You, my friend, are a piece of eternity
God has woven into my
soul.

-- Jaymie Reynolds (May 5th, 2013)

Thursday, May 2, 2013

Building a Context

Last week, I finished my classes.

This week, I finished my finals.

In so many ways, it's just like every other semester for the last three and a half years. But, in one way, it's entirely different.

This was my last semester of classes. This summer, there aren't any required classes I need to take. This fall, I won't head out to night classes as I have so many times these last years. Instead, I'll begin my student teaching.

Three and a half years ago, my kids and I were starting life over. I was applying for school and registering for classes. Since then, life has revolved, in large measure, around my schooling. Every four months or so, our schedule would reset as my classes reset. Our entire new routine has been built within the context of my education. Finances, work, school stuff -- theirs and mine, have all centered on the needs of each semester.

Last night, I realized that I don't have a context for what's coming up. Yup, finances and scheduling will still revolve around my student teaching this fall, but the hours will be similar -- if not identical -- to what my eventual work hours will be. I'll be home in the evenings. And, there will be no "next semester" to look forward to, to plan for, to pray for energy and intelligence to survive.

Even my little green monster -- aka "the car" -- has lived and died around my school schedule. Prayers that it would limp along until I got a "real" job after graduation were a near daily event. (Often, those prayers have been offered more than once a day. You know, when it dies at nearly every light.

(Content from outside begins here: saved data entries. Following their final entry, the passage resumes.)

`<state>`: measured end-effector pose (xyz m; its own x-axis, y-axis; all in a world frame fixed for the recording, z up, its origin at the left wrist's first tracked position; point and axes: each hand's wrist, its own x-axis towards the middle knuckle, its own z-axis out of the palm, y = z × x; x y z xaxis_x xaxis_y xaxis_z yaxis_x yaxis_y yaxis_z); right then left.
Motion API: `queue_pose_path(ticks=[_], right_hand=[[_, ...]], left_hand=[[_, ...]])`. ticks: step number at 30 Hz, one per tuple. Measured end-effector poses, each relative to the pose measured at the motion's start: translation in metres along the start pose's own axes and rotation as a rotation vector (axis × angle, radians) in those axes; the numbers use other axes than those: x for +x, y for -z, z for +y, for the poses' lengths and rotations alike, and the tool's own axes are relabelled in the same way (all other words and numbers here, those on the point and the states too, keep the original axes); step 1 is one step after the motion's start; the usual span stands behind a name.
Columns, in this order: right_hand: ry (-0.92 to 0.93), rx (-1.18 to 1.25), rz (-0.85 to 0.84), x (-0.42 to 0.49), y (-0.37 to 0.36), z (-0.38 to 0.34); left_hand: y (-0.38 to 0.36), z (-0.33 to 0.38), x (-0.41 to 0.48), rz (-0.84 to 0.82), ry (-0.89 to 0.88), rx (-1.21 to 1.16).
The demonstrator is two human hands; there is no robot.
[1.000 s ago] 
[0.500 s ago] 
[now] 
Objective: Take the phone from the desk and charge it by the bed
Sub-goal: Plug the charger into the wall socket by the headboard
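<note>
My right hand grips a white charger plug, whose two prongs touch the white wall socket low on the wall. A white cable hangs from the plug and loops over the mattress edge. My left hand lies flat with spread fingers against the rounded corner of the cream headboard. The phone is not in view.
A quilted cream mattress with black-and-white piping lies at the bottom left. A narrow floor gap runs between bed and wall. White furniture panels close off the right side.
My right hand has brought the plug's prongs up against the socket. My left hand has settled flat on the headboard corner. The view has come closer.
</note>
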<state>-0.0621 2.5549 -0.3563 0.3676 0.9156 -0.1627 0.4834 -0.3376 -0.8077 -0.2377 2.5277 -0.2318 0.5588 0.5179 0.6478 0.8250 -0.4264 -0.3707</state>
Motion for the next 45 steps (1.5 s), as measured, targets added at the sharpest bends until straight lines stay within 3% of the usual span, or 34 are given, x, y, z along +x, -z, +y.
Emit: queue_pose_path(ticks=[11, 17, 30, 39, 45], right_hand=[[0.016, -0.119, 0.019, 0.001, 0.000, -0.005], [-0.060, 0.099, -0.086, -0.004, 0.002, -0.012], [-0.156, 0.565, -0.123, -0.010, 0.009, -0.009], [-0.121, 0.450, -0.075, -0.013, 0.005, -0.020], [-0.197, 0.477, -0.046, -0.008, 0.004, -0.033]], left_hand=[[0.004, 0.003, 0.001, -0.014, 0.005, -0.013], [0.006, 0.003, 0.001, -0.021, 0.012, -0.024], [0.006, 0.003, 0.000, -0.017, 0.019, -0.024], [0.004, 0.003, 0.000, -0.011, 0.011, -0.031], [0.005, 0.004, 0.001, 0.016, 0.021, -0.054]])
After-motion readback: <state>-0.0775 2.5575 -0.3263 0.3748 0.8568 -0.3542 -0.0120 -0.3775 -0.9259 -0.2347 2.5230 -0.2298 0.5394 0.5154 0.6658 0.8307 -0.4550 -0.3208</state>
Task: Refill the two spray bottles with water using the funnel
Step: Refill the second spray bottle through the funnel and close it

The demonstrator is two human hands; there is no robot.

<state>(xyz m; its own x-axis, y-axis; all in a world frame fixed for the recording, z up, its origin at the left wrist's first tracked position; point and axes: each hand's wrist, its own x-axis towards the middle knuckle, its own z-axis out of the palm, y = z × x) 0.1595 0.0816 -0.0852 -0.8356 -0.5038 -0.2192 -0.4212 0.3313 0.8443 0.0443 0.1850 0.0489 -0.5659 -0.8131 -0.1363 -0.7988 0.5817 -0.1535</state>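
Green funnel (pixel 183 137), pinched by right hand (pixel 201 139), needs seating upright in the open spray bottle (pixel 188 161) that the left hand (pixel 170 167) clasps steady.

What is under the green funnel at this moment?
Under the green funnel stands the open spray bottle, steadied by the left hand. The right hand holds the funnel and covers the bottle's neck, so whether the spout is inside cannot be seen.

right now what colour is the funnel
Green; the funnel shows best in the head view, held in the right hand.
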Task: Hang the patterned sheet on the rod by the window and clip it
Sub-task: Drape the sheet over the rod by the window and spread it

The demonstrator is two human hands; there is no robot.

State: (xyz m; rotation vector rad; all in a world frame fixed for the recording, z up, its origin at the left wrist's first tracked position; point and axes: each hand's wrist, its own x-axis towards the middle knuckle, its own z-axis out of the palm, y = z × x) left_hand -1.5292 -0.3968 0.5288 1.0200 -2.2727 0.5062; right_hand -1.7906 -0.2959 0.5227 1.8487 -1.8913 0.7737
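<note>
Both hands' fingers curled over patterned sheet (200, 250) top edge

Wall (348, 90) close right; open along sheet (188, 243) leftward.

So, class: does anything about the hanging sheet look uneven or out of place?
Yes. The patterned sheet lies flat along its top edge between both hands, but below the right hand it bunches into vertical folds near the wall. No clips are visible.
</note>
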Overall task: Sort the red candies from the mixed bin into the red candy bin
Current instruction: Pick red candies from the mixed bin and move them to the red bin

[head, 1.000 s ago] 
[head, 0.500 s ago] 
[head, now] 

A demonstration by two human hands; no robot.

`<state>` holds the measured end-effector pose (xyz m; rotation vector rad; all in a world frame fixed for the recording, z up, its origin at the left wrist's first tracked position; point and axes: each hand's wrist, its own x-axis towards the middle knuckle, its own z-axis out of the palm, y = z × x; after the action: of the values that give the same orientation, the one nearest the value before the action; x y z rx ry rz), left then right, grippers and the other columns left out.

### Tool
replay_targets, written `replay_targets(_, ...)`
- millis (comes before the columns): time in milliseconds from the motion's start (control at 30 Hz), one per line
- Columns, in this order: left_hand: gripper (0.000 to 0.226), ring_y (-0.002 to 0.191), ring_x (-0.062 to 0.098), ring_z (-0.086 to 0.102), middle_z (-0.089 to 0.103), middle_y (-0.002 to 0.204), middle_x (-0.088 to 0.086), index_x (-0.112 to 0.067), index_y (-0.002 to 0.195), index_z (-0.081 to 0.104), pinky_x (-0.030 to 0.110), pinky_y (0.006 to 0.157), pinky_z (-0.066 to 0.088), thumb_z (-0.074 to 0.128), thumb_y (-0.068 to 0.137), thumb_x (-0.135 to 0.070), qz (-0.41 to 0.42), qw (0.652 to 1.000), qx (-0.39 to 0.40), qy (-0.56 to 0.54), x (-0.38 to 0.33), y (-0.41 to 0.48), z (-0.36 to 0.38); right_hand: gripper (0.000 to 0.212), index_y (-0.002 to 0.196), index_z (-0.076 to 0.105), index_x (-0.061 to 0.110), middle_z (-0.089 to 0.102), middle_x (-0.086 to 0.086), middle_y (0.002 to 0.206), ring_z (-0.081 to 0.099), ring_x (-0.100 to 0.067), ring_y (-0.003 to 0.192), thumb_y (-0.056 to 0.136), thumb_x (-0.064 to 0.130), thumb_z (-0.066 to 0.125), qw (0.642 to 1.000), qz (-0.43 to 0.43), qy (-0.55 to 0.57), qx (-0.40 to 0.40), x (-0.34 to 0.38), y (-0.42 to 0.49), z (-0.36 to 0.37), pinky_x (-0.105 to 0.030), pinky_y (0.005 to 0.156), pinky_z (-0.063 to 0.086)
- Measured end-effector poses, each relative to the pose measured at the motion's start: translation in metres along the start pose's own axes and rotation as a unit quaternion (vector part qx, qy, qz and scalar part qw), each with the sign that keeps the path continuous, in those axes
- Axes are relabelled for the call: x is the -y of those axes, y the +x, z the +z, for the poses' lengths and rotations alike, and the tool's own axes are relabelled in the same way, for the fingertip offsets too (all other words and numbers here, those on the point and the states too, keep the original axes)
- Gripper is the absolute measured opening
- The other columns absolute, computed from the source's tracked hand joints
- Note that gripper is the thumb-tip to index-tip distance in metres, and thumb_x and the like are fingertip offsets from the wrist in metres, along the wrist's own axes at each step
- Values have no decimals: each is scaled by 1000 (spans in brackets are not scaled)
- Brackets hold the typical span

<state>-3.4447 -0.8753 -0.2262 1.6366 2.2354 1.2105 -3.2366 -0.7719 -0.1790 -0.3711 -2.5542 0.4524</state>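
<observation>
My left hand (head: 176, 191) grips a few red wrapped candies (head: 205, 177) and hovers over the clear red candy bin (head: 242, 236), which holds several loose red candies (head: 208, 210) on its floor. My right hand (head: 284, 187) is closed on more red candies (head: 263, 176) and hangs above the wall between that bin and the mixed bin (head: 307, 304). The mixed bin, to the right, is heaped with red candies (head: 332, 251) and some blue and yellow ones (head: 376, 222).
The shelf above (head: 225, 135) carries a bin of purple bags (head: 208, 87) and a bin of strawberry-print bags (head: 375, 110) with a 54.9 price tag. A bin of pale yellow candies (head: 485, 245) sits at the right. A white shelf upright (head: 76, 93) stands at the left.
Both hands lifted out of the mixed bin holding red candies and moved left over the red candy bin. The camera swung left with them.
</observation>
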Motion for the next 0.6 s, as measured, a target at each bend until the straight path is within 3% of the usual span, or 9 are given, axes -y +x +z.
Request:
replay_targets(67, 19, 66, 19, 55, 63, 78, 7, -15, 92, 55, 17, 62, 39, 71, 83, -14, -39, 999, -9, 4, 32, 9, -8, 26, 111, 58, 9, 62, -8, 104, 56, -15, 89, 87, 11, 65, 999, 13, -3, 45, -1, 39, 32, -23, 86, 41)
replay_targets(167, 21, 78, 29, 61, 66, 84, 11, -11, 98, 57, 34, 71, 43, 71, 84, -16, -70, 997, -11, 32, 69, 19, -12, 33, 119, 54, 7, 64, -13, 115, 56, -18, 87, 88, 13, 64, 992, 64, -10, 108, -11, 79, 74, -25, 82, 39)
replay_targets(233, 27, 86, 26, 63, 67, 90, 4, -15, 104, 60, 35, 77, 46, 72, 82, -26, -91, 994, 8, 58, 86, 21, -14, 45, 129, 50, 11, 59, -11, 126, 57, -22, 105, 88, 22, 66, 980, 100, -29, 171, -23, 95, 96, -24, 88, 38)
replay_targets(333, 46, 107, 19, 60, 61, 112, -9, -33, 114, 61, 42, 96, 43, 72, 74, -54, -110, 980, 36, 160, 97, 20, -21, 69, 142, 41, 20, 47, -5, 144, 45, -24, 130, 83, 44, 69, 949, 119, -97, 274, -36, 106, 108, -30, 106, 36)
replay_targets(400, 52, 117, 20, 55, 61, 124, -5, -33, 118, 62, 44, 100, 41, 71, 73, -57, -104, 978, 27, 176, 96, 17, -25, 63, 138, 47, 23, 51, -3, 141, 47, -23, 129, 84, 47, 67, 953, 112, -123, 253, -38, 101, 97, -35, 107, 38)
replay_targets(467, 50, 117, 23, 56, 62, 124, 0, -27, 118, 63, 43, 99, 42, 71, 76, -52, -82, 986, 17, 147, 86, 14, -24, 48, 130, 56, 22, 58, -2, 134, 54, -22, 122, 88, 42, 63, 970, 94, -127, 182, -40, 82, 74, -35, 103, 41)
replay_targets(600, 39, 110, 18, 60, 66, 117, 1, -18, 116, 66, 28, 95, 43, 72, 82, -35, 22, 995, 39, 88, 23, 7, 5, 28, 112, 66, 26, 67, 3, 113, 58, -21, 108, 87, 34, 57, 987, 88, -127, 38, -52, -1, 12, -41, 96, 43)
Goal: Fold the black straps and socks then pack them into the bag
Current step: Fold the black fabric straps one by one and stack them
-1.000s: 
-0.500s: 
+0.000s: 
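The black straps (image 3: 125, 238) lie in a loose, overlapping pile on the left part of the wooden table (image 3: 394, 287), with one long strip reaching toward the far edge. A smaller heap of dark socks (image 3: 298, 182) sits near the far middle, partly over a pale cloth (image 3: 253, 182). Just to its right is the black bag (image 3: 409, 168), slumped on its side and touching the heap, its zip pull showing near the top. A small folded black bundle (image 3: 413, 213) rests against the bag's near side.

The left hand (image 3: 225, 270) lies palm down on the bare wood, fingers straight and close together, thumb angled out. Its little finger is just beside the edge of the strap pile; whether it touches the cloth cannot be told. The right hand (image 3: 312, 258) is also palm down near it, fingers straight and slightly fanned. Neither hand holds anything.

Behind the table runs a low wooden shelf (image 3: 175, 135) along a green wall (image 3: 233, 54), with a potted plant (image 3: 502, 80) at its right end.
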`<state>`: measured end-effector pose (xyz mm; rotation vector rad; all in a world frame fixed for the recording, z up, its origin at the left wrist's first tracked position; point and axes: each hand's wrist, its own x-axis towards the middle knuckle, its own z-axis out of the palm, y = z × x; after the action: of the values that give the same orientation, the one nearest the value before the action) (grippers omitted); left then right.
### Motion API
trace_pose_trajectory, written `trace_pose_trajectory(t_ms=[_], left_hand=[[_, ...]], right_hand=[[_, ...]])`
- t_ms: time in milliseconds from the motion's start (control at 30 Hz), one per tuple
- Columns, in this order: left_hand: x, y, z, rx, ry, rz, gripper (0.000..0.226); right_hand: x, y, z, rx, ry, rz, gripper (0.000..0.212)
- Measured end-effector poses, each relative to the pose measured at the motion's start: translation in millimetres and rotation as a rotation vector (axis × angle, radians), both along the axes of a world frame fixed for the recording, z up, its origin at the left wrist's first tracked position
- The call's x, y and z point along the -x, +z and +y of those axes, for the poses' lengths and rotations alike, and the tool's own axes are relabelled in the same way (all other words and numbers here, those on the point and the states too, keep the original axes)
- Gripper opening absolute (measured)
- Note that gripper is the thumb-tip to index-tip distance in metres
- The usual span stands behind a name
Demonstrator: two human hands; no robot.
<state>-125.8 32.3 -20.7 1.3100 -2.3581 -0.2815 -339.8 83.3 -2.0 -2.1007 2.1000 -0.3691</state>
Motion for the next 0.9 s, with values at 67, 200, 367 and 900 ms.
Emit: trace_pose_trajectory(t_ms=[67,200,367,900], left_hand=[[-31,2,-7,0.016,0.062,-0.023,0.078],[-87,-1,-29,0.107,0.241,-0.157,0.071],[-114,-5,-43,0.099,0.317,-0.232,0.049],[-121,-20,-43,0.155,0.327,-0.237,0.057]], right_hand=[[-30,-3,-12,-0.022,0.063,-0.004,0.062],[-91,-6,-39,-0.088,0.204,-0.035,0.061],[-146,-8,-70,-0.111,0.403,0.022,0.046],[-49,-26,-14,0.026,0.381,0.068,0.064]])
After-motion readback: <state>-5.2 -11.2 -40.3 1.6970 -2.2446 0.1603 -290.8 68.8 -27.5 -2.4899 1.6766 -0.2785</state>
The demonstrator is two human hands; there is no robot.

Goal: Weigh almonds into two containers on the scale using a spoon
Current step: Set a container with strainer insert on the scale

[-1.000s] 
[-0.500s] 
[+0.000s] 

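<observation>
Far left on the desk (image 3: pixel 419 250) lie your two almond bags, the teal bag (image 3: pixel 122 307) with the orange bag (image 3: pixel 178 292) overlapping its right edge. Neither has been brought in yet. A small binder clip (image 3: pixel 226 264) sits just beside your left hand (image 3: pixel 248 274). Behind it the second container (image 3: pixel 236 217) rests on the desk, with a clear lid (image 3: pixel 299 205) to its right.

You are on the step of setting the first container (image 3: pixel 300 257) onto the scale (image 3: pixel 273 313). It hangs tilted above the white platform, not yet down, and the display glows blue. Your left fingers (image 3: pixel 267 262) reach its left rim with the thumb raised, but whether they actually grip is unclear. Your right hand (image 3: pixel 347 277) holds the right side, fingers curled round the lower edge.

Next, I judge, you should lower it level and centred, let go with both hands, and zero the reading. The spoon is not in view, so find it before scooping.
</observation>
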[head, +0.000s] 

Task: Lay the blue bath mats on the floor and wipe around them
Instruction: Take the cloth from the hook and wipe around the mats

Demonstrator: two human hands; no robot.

When it cries at the thought of high speeds -- seriously, my car cries. It also laughs maniacally like a clown that hides in closets to scare small children. It whines. And, it chirps ... Strangely, while it doesn't have a talent for running, my car is spectacular at sound effects.) Now, those prayers have also changed. "Please let my car run, and run well, until I no longer need it. Preferably until I can get another car ... "

Three and a half years ago, I stood in the doorway to the future, scared stiff and trying to walk forward in faith. I couldn't see what the future would be, because I had no context for what our new life would be. Now, once again, I'm standing in that doorway, trying to see a world that I've never seen in existence. There is again a nervousness in the unknown. Will a job open up when I need it, or will I have to wait on that too? Will we have to move? Will we get to stay? How will I know where to look? Will a job come in time to replace my car before it dies and I once more have to figure out how to go without and still meet my responsibilities? How will we all adjust to our new norms? Will the girls step up to their responsibilities?

Right now, there aren't any answers. There are no magic equations that tell me what will be or what to plan for. There isn't really a way to plan. I just have to trust that it will all be enough, that -- as He has in the past -- God will open doors. I have to believe that miracles will happen and that we'll have what we need. A context will come as we live this new life. I'll begin to see the ins and outs. This piece of my puzzle will find a home as I work to build ours. It's new. It's unknown. And, it's a little bit frightening. But, it's also beautiful, exciting, and full of opportunity to grow. Let the unknown do its thing. Bring on the future!